*BRIEF*:
Emit a verbatim copy of the lines running from the line with "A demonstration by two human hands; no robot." through the end of the material below.

*RECORDED INFORMATION*:

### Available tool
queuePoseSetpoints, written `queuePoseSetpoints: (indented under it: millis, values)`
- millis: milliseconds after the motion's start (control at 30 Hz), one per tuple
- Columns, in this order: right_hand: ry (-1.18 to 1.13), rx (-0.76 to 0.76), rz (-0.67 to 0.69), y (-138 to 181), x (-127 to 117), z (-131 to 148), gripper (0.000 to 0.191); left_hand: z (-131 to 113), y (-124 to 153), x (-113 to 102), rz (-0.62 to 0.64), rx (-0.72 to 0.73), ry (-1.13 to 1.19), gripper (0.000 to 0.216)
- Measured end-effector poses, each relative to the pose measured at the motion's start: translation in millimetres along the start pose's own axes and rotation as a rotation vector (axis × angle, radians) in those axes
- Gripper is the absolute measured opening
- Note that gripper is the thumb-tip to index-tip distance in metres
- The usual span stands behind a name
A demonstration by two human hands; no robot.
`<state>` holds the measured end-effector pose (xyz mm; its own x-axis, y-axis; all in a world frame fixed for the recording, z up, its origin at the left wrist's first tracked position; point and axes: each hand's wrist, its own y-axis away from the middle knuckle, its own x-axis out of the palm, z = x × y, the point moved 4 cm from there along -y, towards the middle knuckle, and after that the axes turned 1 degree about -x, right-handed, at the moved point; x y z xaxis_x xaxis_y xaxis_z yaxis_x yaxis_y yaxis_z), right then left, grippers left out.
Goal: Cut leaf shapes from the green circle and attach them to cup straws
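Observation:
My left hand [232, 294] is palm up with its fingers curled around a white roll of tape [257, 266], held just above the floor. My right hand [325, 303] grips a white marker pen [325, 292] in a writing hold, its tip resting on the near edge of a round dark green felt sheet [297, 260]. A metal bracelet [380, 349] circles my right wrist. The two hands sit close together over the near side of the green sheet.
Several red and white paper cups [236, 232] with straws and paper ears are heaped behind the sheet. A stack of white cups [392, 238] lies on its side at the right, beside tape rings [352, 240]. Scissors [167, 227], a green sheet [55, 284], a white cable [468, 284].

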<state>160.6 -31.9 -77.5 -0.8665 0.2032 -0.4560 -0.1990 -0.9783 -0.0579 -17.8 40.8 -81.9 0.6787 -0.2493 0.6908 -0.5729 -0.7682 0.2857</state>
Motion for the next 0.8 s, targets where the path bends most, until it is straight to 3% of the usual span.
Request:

*PROBLEM SOLUTION*:
A demonstration by two human hands; no robot.
`<state>` holds the measured end-effector pose (xyz mm; its own x-axis, y-axis; all in a world frame fixed for the recording, z up, its origin at the left wrist's first tracked position; point and axes: each hand's wrist, its own y-axis away from the middle knuckle, its own x-axis out of the palm, z = x × y, the point moved 4 cm from there along -y, towards the middle knuckle, and after that the axes turned 1 degree about -x, right-handed, at the moved point; x y z xaxis_x xaxis_y xaxis_z yaxis_x yaxis_y yaxis_z), right then left, grippers left out.
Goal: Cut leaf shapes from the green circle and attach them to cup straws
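Observation:
My left hand [232, 294] is palm up with its fingers curled around a white roll of tape [257, 266], held just above the floor. My right hand [325, 303] grips a white marker pen [325, 292] in a writing hold, its tip resting on the near edge of a round dark green felt sheet [297, 260]. A metal bracelet [380, 349] circles my right wrist. The two hands sit close together over the near side of the green sheet.
Several red and white paper cups [236, 232] with straws and paper ears are heaped behind the sheet. A stack of white cups [392, 238] lies on its side at the right, beside tape rings [352, 240]. Scissors [167, 227], a green sheet [55, 284], a white cable [468, 284].
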
<state>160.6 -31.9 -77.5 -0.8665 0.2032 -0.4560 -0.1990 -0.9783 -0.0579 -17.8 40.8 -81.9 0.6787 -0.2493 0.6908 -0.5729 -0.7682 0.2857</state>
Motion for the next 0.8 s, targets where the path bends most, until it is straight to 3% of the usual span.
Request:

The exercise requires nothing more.